Q1: Foot pain at its worst ? 7 (6; 9,25), Q2: Foot pain in morning ? 5,5 (2; 7), Q3: Pain walking barefoot ? 4 (1,75; 8,15), Q4: Pain standing barefoot ? 5 (3,25; 8,25), Q5: Pain walking with shoes ? 4 (1,75; 5,75), Q6: Pain standing with shoes ? 4,5 (3; 5,5), Q7: Pain walking with orthotics ? 3 (3; 3), Q8: Pain standing with orthotics ? 3 (3; 3), Q9: Foot pain at end of day ? 5 (2,75; 7)

Disability sub-scale: How much difficulty did you have ?

Q10: Difficulty walking in house ? 2 (0; 3,25), Q11: Difficulty walking outside ? 5,5 (3; 8), Q12: Difficulty walking 4 blocks ? 5 (4; 9), Q13: Difficulty climbing stairs ? 6,5 (4; 8,25), Q14: Difficulty descending stairs ? 6 (3,5; 8,25), Q15: Difficulty standing tip toe ? 8,5 (5,25; 10), Q16: Difficulty getting up from chair ? 5 (1,5; 8), Q17: Difficulty climbing curbs ? 4,5 (2; 7,25), Q18: Difficulty walking fast ? 8,5 (4,75; 10)

Activity Limitation sub-scale: How much of the time do you ?

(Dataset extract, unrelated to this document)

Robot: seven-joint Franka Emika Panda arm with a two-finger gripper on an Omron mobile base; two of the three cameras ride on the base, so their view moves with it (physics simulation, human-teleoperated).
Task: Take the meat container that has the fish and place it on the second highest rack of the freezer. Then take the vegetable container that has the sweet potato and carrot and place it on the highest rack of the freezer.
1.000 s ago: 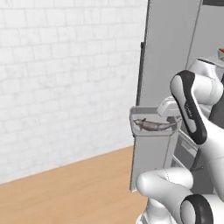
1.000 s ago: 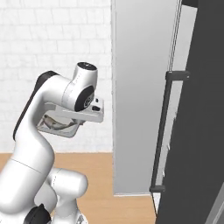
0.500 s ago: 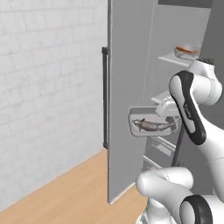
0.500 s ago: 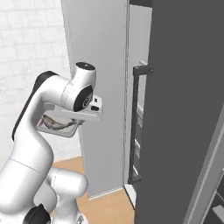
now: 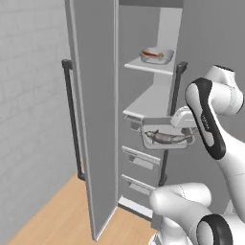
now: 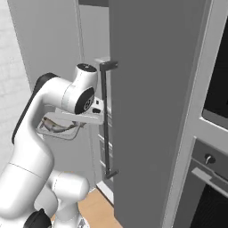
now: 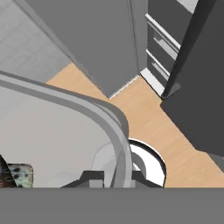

Q19: Stay inside all day because of feet ? 7 (2; 8,25), Q20: Stay in bed all day because of feet ? 5 (2; 3,25), Q21: Limit activities because of feet ? 5,5 (1; 8), Q22: Use assistive device (cane, walker, crutches, etc) indoors ? 0 (0; 3,25), Q23: Use assistiw device (cane, walker, crutches, etc) outdoors ? 0 (0; 0,75).

No correlation was found between the FFI and the HAQ. DAS 28 and DAS44 did not correlate with the FFI either.

Alteration of foot function as indicated by a high FFI score was associated with a delay in specialist management by a rheumatologist (r=0.535, p=0.04).

Conclusions This study provides insight into the impact of RA on foot function. The HAQ, DAS28 and DAS44 would not reflect the functional deterioration of the foot in RA. In addition, an alteration of foot function would be associated with a delay in specialist management by a Rheumatologist.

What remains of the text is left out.